A new report has found that the UK continues to be the most represented country in Europe with 32% of total public M&A deal activity, according to the FY18 Global RiskArb report. Its share shrunk from the 37% recorded in 2017 but remains roughly in line with previous years.
The study, carried out by Dealreporter, a provider of intelligence on M&A, event-driven special situations, convertible arbitrage as well as equity capital market and debt capital market transactions, is a review of public M&A transactions covered worldwide, and has revealed that the UK deal value decreased dramatically, from EUR 191bn to EUR 99bn in 2018. However, 2017’s value figure included the lapsed Unilever/Kraft deal, which accounted for 73% of the total value of that year. Excluding it from the count, the UK deal value would have grown by more than 90% year-on-year in 2018.
Europe experienced a remarkable drop in value to 23%, one third of its past value, although its deal volume remained stable at 22%. Western Europe saw a steep decline in number of deals, accounting for only 25% of deal activity compared to 42% in 2017 and an average 40% in the past three years.
North America made up the bulk of activity, representing 43% of volume and 60% of value globally. Asia-Pacific was last in terms of deal value (16%), although this represents its peak over the last five years. However, the region was second after North America in terms of volume, with 32% of total deals announced in 2018.
Alessandra Castelli, Public Markets Editor at Dealreporter commented: “The increased macro-economic and geopolitical uncertainties, such as US President Donald Trump’s trade war with China and Brexit looming in Europe, impacted the second half of the year but were not enough to overturn the record first six months, leaving 2018 the busiest year of the last five in terms of volume of deals.”

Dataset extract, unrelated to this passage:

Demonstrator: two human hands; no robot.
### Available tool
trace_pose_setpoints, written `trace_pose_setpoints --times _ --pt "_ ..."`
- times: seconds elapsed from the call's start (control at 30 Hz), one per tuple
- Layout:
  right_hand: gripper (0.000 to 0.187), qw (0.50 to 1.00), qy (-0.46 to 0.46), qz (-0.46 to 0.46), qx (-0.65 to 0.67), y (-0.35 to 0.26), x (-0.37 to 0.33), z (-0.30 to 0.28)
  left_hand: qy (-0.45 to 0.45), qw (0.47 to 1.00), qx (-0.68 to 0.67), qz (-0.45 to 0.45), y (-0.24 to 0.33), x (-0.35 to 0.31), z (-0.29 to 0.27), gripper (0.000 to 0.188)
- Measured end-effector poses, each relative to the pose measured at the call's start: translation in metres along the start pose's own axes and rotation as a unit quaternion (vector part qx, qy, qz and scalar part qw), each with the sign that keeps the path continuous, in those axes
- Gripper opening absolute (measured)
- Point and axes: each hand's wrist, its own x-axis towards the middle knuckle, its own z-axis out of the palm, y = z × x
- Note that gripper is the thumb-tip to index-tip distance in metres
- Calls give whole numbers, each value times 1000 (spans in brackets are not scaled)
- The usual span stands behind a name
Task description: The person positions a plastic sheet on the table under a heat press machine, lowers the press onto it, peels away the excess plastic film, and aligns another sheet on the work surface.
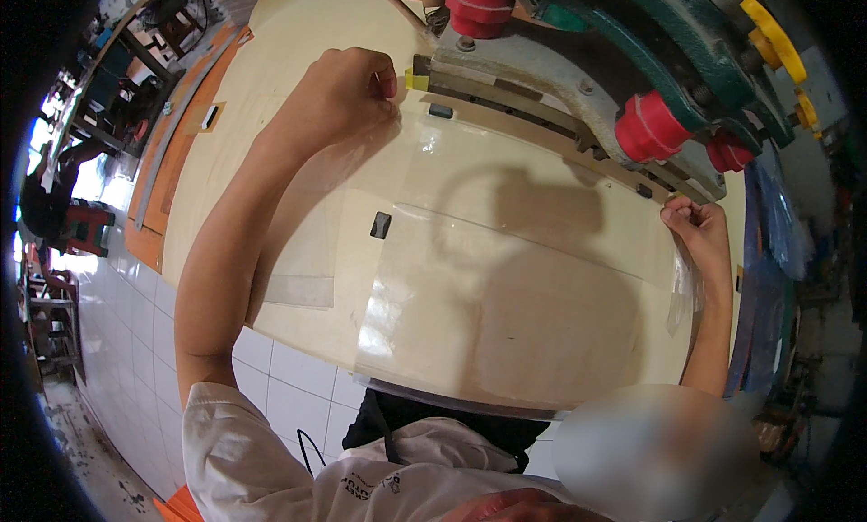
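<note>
The green machine (pixel 632 61) walls off the table's (pixel 271 52) far edge; the middle between lies open.

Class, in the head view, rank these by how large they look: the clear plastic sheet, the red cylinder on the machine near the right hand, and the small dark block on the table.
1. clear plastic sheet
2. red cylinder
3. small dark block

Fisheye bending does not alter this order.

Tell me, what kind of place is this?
Probably a small workshop. A big green and grey machine with red knobs sits on a cream worktable, where two hands hold a clear plastic sheet flat; other benches stand behind.
</note>
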Motion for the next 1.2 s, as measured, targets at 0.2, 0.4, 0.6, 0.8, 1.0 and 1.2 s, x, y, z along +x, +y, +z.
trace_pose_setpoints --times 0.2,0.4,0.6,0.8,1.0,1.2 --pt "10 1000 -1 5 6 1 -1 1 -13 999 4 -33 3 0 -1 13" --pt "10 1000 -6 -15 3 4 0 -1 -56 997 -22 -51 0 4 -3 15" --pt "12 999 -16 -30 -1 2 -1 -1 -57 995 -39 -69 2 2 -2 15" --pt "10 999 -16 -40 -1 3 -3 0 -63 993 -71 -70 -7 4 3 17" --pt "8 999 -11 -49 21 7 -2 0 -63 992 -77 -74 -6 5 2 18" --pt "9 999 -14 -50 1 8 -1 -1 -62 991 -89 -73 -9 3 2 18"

In 2018 the global lapse ratio – the number of deals that failed to complete out of those announced – dropped slightly to 17% from 17.8%. Europe represented 28% of lapsed deals globally with a lapsed ratio of about 21%, steady compared to 2017 but still the highest lapse ratio globally. Most of the deals that lapsed were at an expected stage, suggesting failure to reach an agreement at board level as being instrumental in bidder withdrawal. Agreement on price might have been the key deal breaker in this year’s turbulent market. North America recorded the lowest lapse ratio of the three regions at 13.3%, down from the 15.2% recorded in 2017. The largest was the proposed USD 71.6bn take-private of Tesla. Asia-Pacific’s lapse ratio of 17.2% in 2018 compares to an average of 19.6% between 2014-2017.

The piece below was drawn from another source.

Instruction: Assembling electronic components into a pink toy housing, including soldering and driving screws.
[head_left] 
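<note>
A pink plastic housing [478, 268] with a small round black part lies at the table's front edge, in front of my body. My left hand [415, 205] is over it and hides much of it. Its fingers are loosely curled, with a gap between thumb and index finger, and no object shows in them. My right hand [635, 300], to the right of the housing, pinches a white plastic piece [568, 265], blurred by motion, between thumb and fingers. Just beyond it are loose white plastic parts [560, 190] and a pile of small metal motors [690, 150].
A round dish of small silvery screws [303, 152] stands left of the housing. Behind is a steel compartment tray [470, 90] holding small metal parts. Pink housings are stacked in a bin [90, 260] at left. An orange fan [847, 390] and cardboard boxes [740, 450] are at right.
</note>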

Cross-border remains a prevalent feature of the European M&A market with 71% of bidders coming from a different country than that of the target’s headquarters –from 58% in 2017. In Europe, European bidders still made up more than 50% of the total cross border deals, a decline from the 64% recorded a year before. Among non-European bidders, six were Chinese (2 in 2017) while 23 were North American (15 in 2017).

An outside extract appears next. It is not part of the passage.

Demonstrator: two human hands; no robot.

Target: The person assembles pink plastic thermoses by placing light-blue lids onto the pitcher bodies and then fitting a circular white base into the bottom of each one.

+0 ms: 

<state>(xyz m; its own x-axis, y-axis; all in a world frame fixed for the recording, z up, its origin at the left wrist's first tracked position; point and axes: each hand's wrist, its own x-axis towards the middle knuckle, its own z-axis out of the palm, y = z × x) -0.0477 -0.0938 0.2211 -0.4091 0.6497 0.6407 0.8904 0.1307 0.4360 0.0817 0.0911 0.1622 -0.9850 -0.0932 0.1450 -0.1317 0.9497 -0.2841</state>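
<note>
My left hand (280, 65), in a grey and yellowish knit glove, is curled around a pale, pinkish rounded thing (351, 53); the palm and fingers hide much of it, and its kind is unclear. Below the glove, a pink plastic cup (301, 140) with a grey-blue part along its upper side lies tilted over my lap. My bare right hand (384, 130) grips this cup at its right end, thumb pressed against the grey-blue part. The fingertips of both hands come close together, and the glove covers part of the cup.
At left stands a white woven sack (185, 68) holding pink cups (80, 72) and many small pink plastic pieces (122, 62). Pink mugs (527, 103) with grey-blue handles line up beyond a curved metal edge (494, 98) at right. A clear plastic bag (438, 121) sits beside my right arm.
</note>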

In North America and Asia, cross-border deals historically represent almost a third of M&A activity. The trend in North America is that of a decline, with the incidence of cross border deals gradually shrinking from 33% in 2014 to 21% in 2018, and non-US bidders coming from Europe (16) more numerous than Asian counterparts (3). This is likely due to risk from the Committee on Foreign Investment in the United States (CFIUS) and to the pressure against Chinese takeovers as a result of trade tensions between the US and China.